Se quiserem, pode ser uma nova moeda, o menos-carbono. O novo ouro!
O novo ouro?
Em 2015, o Brasil conseguiu introduzir no preâmbulo do Acordo de Paris o Parágrafo 108, por força de barrocas articulações de quem lhes escreve e do diplomata Everton Lucero. É formulado num barroco jargão diplomático que diz: “Reconhece o valor social, econômico e ambiental das ações de mitigação voluntárias e seus cobenefícios para a adaptação, a saúde e o desenvolvimento sustentável;”
O “x” da questão está no reconhecimento do valor (…) econômico (…) das ações de mitigação voluntárias, quer dizer do menos-carbono. A expressão “voluntárias” ficou propositadamente ambígua, podem ser ações para além da NDC. Mas as NDC são elas próprias compromisso voluntário. Pessoalmente penso que seria mais apropriado e compatível com a coexistência de um mercado de carbono elas serem “over the cap”, acima das NDC na direção na neutralidade de carbono.
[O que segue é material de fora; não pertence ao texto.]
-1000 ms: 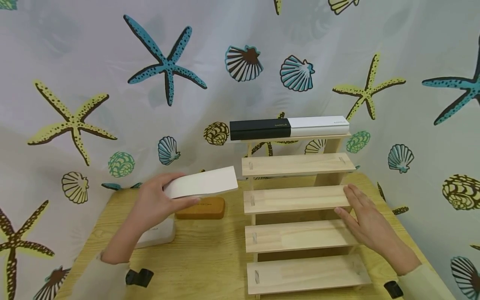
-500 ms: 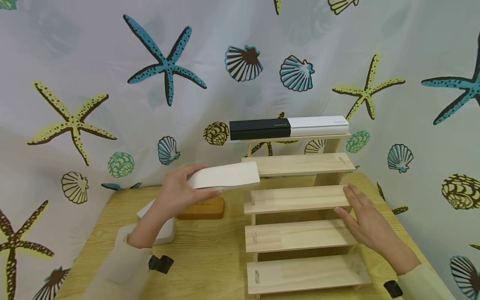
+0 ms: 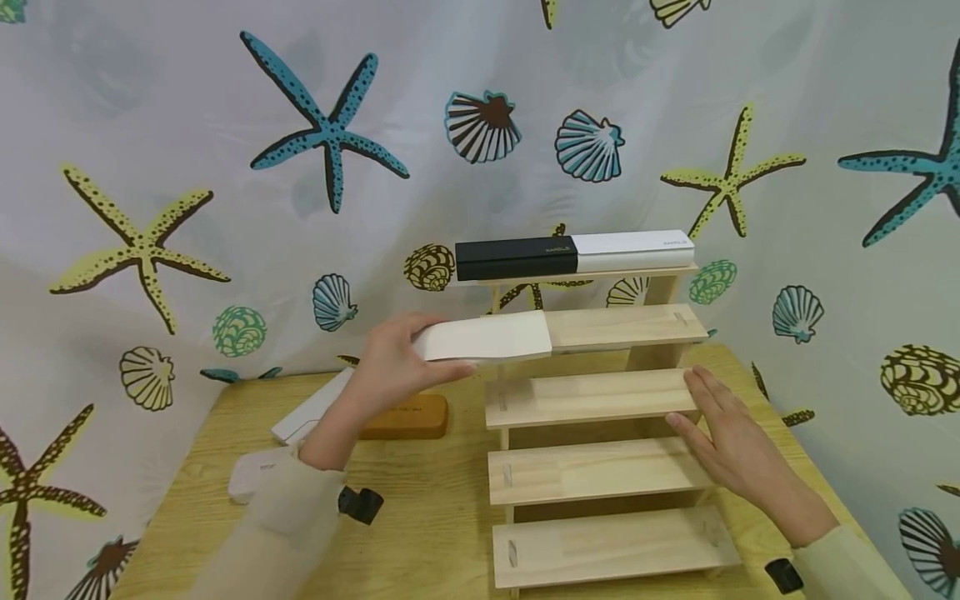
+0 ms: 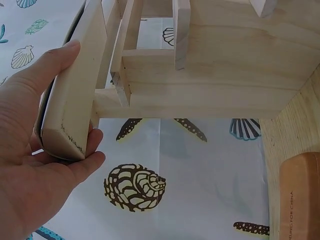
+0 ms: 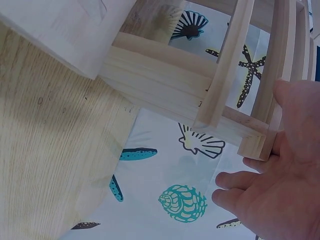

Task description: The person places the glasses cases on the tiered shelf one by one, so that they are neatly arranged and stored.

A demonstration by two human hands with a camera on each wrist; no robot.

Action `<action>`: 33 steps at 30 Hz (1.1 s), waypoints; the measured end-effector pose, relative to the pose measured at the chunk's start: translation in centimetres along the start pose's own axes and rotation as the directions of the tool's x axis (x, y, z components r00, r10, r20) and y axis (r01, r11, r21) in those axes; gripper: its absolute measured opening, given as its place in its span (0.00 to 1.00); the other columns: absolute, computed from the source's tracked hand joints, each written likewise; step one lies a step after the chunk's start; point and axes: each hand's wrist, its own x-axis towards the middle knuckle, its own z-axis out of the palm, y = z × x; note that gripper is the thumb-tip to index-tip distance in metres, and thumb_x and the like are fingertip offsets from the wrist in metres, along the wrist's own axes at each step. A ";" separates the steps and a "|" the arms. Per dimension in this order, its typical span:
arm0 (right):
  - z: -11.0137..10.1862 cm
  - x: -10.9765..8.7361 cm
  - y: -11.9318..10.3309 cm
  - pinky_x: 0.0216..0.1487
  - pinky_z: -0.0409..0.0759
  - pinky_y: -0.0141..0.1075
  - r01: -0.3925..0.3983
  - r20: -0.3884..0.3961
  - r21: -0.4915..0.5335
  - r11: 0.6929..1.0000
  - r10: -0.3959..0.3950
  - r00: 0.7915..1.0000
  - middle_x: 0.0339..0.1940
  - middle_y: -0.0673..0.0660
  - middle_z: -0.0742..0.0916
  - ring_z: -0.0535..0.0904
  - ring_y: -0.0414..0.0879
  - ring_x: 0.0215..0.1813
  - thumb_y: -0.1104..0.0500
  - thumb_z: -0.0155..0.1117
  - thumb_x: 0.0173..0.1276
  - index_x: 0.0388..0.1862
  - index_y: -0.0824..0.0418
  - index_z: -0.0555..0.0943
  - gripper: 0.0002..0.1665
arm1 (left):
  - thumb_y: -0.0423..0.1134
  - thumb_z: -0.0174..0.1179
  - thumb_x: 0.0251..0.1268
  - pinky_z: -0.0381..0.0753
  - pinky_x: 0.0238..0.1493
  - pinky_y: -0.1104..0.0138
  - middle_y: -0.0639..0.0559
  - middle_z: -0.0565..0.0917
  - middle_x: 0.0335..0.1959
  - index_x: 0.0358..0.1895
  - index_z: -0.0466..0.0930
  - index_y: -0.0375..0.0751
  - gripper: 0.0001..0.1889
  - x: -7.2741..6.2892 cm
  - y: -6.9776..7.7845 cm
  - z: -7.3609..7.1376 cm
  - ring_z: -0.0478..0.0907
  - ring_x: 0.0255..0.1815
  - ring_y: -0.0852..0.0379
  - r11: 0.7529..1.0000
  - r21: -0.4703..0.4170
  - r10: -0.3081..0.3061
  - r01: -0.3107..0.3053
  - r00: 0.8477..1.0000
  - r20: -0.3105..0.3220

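Note:
My left hand (image 3: 390, 362) holds a long white case (image 3: 487, 337), thumb on one side and fingers on the other. In the left wrist view, a dark seam runs along the case (image 4: 75, 95). The case overlaps the left end of the second tier from the top of a stepped wooden shelf (image 3: 600, 467) in the head view. At the right end of the third tier, my right hand (image 3: 731, 446) holds the board's edge, with fingers at the back corner and thumb at the front. In the right wrist view, its outer fingertips (image 5: 227, 180) reach past the board end.
Along the top tier lie a black box (image 3: 517, 258) and a white box (image 3: 633, 250), end to end. Left of the shelf, an orange-brown case (image 3: 408, 417), a narrow white box (image 3: 311, 408) and a rounded white case (image 3: 255, 471) lie on the wooden table (image 3: 420, 517). A patterned curtain (image 3: 420, 67) hangs behind.
My left hand has carried the white case to the right, from left of the shelf to the second tier's left end. The right hand has stayed at the shelf's edge.

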 end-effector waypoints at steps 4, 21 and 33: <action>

De qualquer forma ficou estabelecido que reduzir emissões ou retirar carbono da atmosfera passava a ter, desde Paris, valor econômico, intrínseco.
É um tipo de valor diferente do proveniente dos “créditos de carbono” nos quais de compra uma redução de emissões de outrem para atender à meta, que não se logrou. Isso é algo que, novamente, não foi regulamentado, em Madrid, dado o impasse nas negociações do Artigo 6º.
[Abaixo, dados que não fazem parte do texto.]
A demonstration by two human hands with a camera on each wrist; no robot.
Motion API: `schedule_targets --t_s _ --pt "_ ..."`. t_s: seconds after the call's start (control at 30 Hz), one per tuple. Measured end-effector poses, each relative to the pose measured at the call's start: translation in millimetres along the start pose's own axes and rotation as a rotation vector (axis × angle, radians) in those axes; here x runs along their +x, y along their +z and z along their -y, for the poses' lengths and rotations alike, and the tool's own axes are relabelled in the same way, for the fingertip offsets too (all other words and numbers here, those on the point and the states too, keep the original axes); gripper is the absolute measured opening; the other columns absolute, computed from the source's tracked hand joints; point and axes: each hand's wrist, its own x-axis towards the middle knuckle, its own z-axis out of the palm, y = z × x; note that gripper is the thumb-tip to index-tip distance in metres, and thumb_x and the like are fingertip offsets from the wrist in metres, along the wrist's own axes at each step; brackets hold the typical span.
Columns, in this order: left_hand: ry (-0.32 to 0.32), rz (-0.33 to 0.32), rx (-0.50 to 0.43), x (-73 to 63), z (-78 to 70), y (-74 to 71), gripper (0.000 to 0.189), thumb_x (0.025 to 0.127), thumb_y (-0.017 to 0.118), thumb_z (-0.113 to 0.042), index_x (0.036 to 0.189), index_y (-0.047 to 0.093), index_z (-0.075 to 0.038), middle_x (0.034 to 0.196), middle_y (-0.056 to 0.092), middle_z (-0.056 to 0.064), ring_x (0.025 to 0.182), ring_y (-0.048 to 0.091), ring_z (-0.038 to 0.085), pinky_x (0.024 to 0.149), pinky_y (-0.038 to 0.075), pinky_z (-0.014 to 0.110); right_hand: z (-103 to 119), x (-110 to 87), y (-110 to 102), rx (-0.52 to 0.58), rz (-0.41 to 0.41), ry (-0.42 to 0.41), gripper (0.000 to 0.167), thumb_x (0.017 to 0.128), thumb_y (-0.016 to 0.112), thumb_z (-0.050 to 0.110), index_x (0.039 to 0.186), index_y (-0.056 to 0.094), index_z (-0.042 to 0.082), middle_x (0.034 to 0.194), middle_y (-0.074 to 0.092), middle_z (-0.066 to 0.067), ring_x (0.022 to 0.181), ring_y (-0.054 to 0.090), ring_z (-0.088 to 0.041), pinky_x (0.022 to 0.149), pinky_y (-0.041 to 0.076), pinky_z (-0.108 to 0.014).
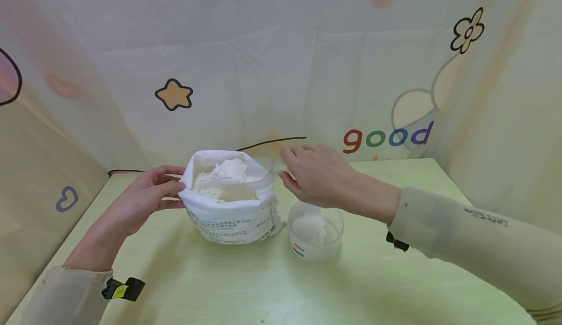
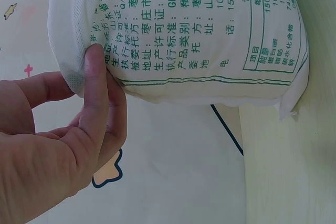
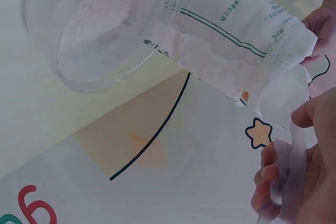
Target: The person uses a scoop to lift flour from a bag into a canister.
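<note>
A white cloth flour bag (image 1: 232, 225) with green print stands upright, its top folded outward and white flour (image 1: 230, 170) showing inside. My left hand (image 1: 142, 195) pinches the folded rim at the bag's left side, thumb and fingers on either side of the cloth in the left wrist view. My right hand (image 1: 318, 174) grips the handle of a clear plastic scoop (image 3: 289, 171). The scoop's see-through head reaches over the right part of the bag's mouth, with flour seen around and through it. Below my right hand, a clear round bowl (image 1: 335, 234) holds some flour (image 1: 311, 230).
Bag and bowl stand close together on a pale green tabletop (image 1: 210, 286). A curtain (image 1: 281, 71) with printed shapes and the word "good" hangs behind the table's back edge. More curtain hangs at both sides.
</note>
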Motion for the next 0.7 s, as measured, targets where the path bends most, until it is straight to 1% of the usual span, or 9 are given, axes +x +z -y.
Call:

Pessoalmente, não acredito que o MDS, sucedâneo do MDL, num tempo em que todos os países têm suas NDCs, possa mobilizar recursos muito significativos. Embora possa ser útil under the cap.
A revolução, porém, é a precificação positiva do carbono. Uma revolução na economia econômica mundial, uma Bretton Woods do clima que literalmente fará do menos-carbono o novo ouro.
Não uso uma metáfora descabida, nem delirante, pois se trata, para a humanidade, de um momento análogo ao que ocorreu há milênios quando da “invenção” do ouro como um valor quando de sua introdução com uma abstração de troca, baseada na confiança, e aplicada a qualquer bem transformado em mercadoria, numa economia até então dominada pelo escambo.
Já discutimos diversas maneiras de potencializar essa “precificação positiva” do menos-carbono. É o oposto simétrico daquela precificação de carbono da qual se fala, discute, estuda e, eventualmente, tenta aplicar, corriqueiramente. Essa é a precificação real, ou “negativa” do carbono que vem obtendo um sucesso ate agora limitado.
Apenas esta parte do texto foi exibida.